また、親会社株主に帰属する当期純利益は、4億9千6百万円(同50.4%減)となりました。
また、1株当たり当期純利益は112円92銭(同50.4%減)となりました。
b.財政状態の分析
(資産)
資産の合計は163億9千7百万円(前連結会計年度末比5億2千5百万円減)となりました。

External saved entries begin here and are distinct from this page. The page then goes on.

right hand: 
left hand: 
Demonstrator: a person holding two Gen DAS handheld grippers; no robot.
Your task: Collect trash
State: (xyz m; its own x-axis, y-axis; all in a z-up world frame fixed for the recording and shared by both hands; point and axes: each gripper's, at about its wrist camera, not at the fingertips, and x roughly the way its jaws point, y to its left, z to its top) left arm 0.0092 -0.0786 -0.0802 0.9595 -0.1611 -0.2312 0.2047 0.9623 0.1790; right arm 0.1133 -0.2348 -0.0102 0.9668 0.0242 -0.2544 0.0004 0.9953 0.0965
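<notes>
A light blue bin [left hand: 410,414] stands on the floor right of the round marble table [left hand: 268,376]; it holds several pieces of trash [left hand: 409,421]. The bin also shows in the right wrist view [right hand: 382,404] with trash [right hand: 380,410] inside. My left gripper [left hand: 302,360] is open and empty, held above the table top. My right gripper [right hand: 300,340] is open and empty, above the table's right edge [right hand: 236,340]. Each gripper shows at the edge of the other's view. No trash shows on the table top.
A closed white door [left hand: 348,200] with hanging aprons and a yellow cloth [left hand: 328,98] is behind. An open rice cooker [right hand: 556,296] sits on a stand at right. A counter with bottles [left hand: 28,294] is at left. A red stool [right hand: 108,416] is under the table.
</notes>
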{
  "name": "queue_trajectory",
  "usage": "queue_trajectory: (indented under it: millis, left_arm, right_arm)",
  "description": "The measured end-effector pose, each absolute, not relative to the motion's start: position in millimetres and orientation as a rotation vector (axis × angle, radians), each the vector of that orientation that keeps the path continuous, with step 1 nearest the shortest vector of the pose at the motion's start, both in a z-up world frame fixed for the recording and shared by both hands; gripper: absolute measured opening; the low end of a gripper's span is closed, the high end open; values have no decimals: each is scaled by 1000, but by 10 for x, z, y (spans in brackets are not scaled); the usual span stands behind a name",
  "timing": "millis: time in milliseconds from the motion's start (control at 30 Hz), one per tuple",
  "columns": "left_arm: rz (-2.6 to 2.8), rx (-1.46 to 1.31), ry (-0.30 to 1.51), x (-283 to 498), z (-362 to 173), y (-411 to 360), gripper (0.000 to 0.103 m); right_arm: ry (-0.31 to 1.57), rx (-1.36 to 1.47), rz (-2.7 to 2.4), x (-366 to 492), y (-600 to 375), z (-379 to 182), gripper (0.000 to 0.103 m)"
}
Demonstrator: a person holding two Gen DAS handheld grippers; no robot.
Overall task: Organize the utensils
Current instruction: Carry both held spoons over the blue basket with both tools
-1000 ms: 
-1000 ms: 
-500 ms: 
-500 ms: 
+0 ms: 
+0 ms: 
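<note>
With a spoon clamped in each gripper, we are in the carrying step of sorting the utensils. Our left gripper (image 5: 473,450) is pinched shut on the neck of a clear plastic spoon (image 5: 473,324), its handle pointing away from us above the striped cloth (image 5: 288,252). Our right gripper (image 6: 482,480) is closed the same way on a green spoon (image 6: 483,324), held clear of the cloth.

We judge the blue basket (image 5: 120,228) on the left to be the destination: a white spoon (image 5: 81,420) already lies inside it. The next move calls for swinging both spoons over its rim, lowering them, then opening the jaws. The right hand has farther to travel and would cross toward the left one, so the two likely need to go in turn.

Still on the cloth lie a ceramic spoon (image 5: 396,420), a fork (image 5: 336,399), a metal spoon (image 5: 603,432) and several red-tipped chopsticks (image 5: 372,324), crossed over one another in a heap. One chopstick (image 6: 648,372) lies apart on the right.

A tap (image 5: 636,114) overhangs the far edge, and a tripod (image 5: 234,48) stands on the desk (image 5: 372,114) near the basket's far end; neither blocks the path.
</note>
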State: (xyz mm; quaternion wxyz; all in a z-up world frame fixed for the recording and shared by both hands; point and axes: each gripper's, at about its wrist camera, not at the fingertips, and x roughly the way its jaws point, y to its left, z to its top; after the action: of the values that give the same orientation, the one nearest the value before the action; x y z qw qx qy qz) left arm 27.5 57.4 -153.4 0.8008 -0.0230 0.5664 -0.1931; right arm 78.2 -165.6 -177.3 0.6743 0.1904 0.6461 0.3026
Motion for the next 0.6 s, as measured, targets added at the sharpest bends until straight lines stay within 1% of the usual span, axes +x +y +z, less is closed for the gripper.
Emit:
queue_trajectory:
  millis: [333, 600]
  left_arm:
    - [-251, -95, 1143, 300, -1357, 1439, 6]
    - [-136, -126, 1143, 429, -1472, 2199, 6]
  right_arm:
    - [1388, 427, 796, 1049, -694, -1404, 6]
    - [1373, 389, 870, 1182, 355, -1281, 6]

流動資産は、受取手形、売掛金及び契約資産4億3千8百万円、電子記録債権5億3千5百万円の減少が主因であります。
(負債)
負債の合計は97億7千8百万円(同11億5百万円減)となりました。
流動負債は、支払手形及び買掛金8億6千6百万円、未払法人税等1億3千7百万円の減少が主因であります。
(純資産)
純資産の合計は66億1千9百万円(同5億8千万円増)となりました。
これは、利益剰余金4億8百万円の増加が主因であります。
c.キャッシュ・フローの分析
キャッシュ・フローの分析につきましては「第2 事業の状況 4 経営者による財政状態、経営成績及びキャッシュ・フローの状況の分析(1)経営成績等の状況の概要 ③ キャッシュ・フローの状況」に記載しております。
d.資本の財源及び資金の流動性
当社グループの運転資金需要のうち主なものは、営業活動においては、製品製造に必要となる費用(材料費・人件費等)や販売費及び一般管理費であり、投資活動においては、設備投資によるものであります。
短期運転資金は自己資金及び金融機関からの短期借入を基本としており、設備投資や長期運転資金の調達につきましては、金融機関からの長期借入及び社債の発行を基本としております。
なお、当連結会計年度末における借入金、社債及びリース債務を含む有利子負債の残高は47億5千6百万円となっております。また、当連結会計年度末における現金及び現金同等物等の残高は27億3千7百万円となっております。